### Given records
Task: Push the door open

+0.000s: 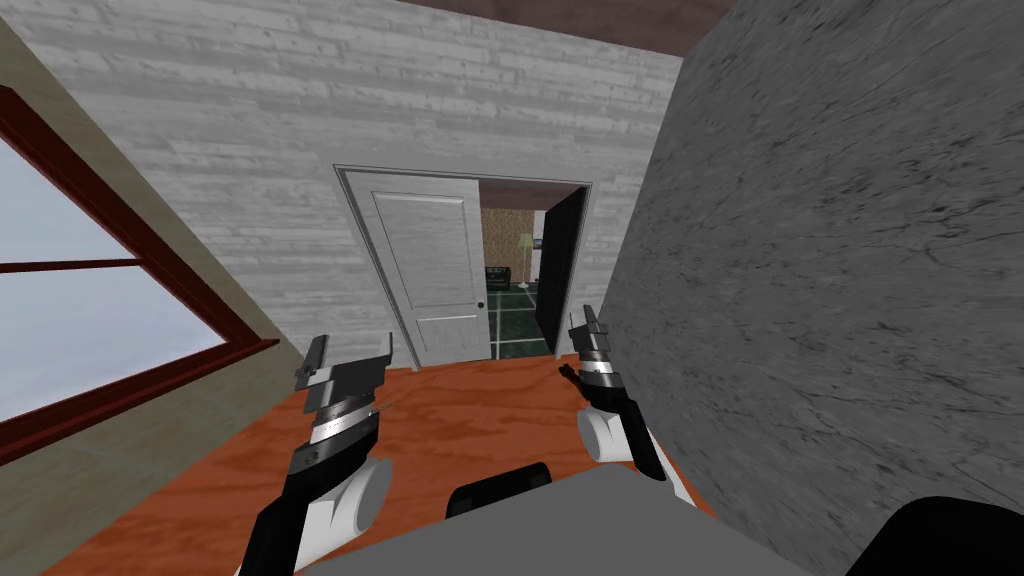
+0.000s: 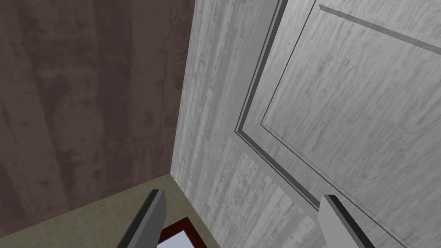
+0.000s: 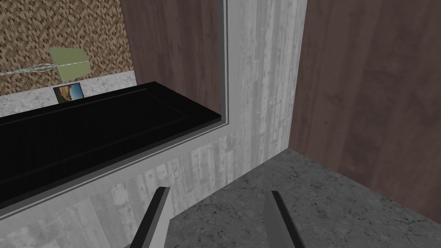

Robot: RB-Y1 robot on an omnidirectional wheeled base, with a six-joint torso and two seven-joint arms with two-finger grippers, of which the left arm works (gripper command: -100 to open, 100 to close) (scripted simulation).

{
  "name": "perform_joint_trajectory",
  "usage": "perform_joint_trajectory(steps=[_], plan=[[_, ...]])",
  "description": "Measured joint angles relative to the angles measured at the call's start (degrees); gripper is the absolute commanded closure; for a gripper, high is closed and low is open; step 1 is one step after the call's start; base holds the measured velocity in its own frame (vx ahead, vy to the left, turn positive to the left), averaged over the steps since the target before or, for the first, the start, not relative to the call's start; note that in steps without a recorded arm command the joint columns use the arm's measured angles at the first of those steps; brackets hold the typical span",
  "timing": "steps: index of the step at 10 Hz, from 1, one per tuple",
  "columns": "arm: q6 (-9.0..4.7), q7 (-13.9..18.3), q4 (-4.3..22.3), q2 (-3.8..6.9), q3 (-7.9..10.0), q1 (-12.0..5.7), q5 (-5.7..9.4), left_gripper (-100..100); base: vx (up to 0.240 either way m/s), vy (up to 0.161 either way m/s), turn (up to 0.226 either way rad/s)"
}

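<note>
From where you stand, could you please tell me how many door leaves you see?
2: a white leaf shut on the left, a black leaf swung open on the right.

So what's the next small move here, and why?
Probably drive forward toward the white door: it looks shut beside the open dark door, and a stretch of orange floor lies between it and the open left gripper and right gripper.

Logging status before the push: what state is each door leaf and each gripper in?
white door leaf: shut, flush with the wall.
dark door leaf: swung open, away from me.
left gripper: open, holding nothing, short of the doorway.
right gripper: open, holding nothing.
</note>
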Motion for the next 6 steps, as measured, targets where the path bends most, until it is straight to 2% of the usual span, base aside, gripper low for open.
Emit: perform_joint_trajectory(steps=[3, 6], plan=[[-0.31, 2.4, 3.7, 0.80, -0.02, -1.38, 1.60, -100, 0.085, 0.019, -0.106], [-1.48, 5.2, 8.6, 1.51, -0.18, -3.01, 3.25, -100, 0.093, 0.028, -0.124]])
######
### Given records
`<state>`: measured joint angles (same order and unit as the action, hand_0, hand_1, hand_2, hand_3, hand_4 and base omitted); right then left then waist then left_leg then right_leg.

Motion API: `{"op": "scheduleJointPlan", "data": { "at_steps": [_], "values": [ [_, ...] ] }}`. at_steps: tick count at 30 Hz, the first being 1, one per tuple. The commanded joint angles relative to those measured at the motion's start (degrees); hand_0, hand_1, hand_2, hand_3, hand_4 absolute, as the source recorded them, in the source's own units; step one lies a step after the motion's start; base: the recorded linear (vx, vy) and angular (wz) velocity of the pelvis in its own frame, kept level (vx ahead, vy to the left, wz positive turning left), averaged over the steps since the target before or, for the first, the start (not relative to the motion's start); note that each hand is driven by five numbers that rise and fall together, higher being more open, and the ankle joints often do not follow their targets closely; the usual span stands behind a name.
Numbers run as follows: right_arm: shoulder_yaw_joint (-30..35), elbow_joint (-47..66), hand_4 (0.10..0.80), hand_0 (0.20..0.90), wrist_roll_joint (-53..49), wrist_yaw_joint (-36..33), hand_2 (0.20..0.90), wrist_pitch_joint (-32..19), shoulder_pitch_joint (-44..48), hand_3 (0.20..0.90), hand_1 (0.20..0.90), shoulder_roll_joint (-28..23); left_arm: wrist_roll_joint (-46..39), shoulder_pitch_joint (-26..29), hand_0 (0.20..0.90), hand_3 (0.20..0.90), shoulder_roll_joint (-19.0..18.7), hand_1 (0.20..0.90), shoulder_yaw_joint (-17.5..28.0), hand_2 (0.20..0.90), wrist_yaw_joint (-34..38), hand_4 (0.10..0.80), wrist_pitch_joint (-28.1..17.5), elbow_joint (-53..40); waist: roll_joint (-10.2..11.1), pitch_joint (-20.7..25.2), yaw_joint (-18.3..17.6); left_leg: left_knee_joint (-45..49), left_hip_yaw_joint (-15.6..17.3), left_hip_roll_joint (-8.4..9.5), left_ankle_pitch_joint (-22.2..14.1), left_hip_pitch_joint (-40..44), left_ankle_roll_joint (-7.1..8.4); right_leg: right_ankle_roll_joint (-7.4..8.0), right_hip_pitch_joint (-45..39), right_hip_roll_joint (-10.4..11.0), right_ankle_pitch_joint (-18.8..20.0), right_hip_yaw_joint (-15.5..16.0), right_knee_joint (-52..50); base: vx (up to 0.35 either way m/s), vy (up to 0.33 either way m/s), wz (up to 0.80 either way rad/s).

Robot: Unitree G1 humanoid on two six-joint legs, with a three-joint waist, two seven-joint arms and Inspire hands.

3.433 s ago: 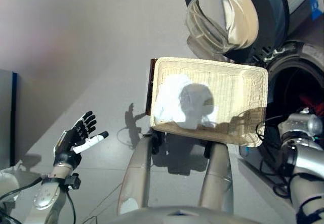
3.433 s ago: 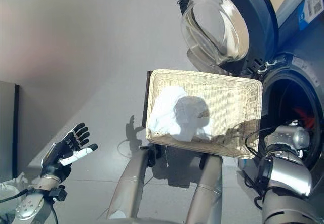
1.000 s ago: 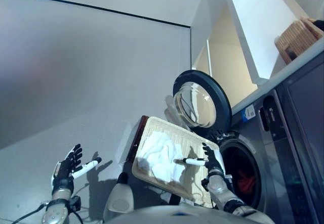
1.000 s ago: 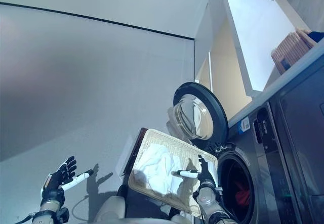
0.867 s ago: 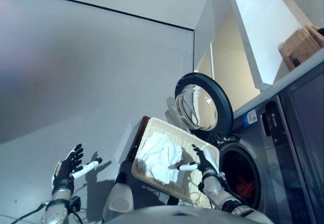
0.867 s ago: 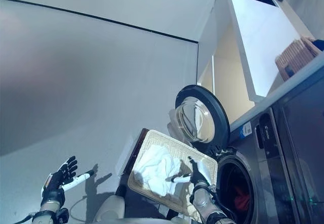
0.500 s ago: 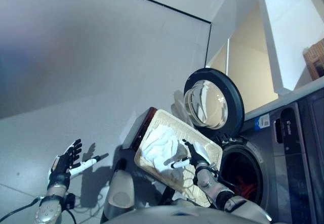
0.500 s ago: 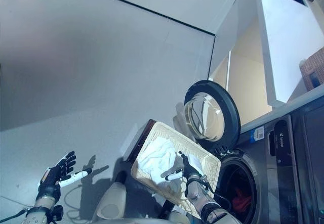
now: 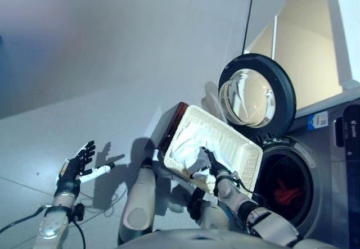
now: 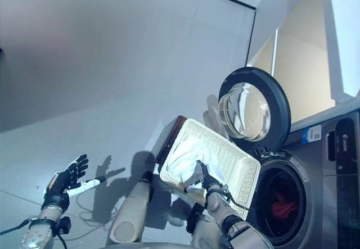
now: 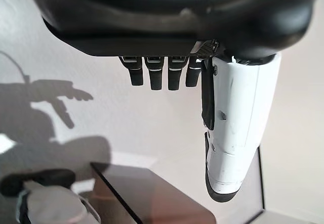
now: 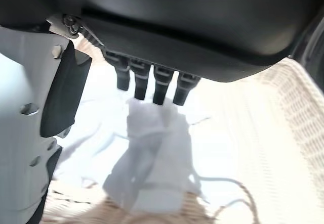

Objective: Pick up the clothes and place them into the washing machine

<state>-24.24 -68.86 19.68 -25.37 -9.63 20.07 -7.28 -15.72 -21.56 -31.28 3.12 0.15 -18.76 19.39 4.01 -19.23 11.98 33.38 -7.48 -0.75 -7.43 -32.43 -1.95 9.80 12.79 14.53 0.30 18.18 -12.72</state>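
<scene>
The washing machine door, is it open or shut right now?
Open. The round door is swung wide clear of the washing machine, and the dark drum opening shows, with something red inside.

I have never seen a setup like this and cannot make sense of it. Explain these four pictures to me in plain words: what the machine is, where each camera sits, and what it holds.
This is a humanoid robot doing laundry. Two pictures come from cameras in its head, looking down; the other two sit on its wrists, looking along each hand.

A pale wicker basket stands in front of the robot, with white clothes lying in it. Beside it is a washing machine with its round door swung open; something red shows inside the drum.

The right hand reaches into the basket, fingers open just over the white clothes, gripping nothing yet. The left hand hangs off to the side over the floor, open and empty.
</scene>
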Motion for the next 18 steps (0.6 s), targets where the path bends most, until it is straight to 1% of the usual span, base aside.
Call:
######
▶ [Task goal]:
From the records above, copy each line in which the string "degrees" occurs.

▶ [Solved problem]:
  "description": "Measured joint angles relative to the angles measured at the call's start (degrees); gripper is the absolute commanded closure; for a gripper, high is closed and low is open; step 1 is one step after the call's start; base holds the measured velocity in its own frame (vx ahead, vy to the left, turn positive to the left), averaged over the steps since the target before or, for the first, the start, not relative to the call's start; note that in steps without a recorded arm command the joint columns use the arm's measured angles at the first of those steps; brackets hold the typical span",
Motion API: `{"op": "scheduleJointPlan", "data": { "at_steps": [_], "values": [ [_, ...] ] }}`. at_steps: tick count at 30 Hz, the first being 1, one per tuple. The commanded joint angles relative to those measured at the motion's start (degrees); hand_0, hand_1, hand_2, hand_3, hand_4 absolute, as the source recorded them, in the source's own units; step one lies a step after the motion's start; base: the recorded linear (vx, vy) and angular (wz) velocity of the pelvis in its own frame, kept level (vx ahead, vy to the left, wz positive turning left), averaged over the steps since the target before or, for the first, the start (not relative to the motion's start); note that each hand is driven by five numbers that rise and fall together, higher being more open, and the ankle joints often do not follow their targets closely; the usual span stands behind a name.

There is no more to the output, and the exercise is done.